Start of DATASET EXCERPT

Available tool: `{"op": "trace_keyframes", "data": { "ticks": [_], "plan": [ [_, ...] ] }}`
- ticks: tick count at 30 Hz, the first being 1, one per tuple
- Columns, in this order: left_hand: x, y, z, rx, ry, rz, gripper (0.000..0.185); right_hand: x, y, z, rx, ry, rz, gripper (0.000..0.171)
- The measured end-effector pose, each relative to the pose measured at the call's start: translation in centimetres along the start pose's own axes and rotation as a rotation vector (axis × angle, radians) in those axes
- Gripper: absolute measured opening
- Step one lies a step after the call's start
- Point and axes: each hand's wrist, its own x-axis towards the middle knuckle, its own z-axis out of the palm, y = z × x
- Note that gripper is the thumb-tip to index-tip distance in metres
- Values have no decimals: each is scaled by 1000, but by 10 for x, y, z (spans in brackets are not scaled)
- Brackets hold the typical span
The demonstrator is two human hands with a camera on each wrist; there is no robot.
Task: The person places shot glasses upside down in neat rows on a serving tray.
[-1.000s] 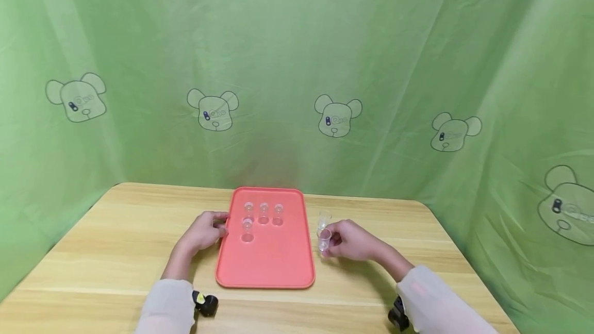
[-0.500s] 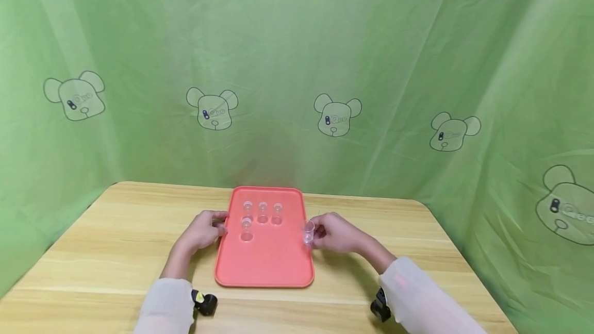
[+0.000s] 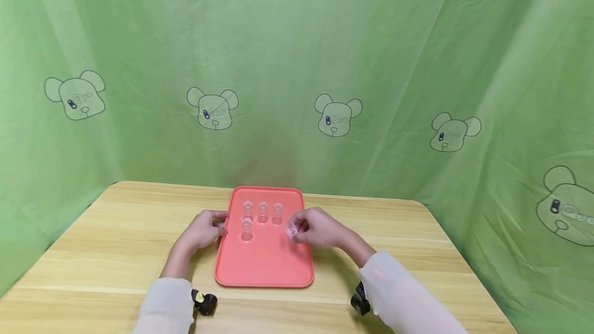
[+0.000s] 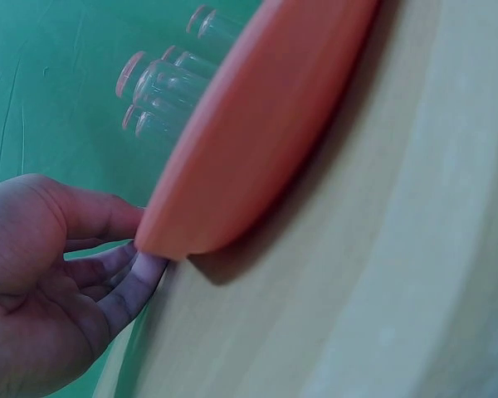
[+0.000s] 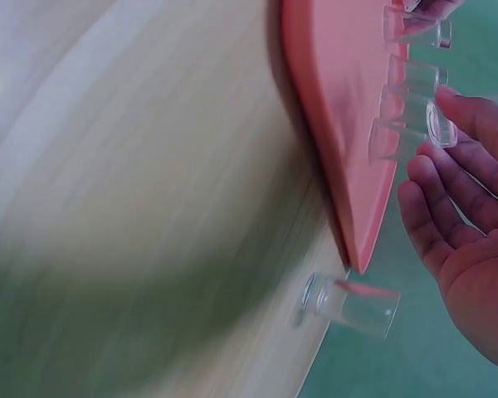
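Observation:
In the head view my left hand holds the left rim of a red tray, thumb above and fingers below it in the left wrist view. My right hand, over the tray's right side, pinches a small clear cup between thumb and fingers. The right wrist view shows this cup's base turned away from the tray, so it is upside down. Several more clear cups stand upside down on the tray: three in a back row, one in front at the left.
Another clear cup stands upright on the table right of the tray; in the head view the right hand hides it. The wooden table reaches back to a green curtain. Dark wrist cameras sit at both cuffs.
My right hand has carried its cup leftward from the table beside the tray to over the tray, turning it upside down. My left hand has stayed at the rim.

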Motion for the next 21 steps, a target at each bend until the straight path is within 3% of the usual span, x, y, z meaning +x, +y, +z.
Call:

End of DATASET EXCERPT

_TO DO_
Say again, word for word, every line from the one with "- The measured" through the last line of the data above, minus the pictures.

_ANSWER SECTION_
- The measured end-effector pose, each relative to the pose measured at the call's start: translation in centimetres along the start pose's own axes and rotation as a rotation vector (axis × angle, radians) in those axes
- Gripper: absolute measured opening
- Step one lies a step after the call's start
- Point and axes: each hand's wrist, its own x-axis towards the middle knuckle, its own z-axis out of the palm, y = z × x
- Note that gripper is the thumb-tip to index-tip distance in metres
- Values have no decimals: each is scaled by 1000, but by 10 for x, y, z (spans in brackets are not scaled)
- Brackets hold the typical span
The demonstrator is two human hands with a camera on each wrist; there is no robot.
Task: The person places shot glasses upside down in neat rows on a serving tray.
[-1.000s] 
[-0.500s] 
[+0.000s] 
[+0.000s] 
[+0.000s] 
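Observation:
In the head view my left hand holds the left rim of a red tray, thumb above and fingers below it in the left wrist view. My right hand, over the tray's right side, pinches a small clear cup between thumb and fingers. The right wrist view shows this cup's base turned away from the tray, so it is upside down. Several more clear cups stand upside down on the tray: three in a back row, one in front at the left.
Another clear cup stands upright on the table right of the tray; in the head view the right hand hides it. The wooden table reaches back to a green curtain. Dark wrist cameras sit at both cuffs.
My right hand has carried its cup leftward from the table beside the tray to over the tray, turning it upside down. My left hand has stayed at the rim.
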
Motion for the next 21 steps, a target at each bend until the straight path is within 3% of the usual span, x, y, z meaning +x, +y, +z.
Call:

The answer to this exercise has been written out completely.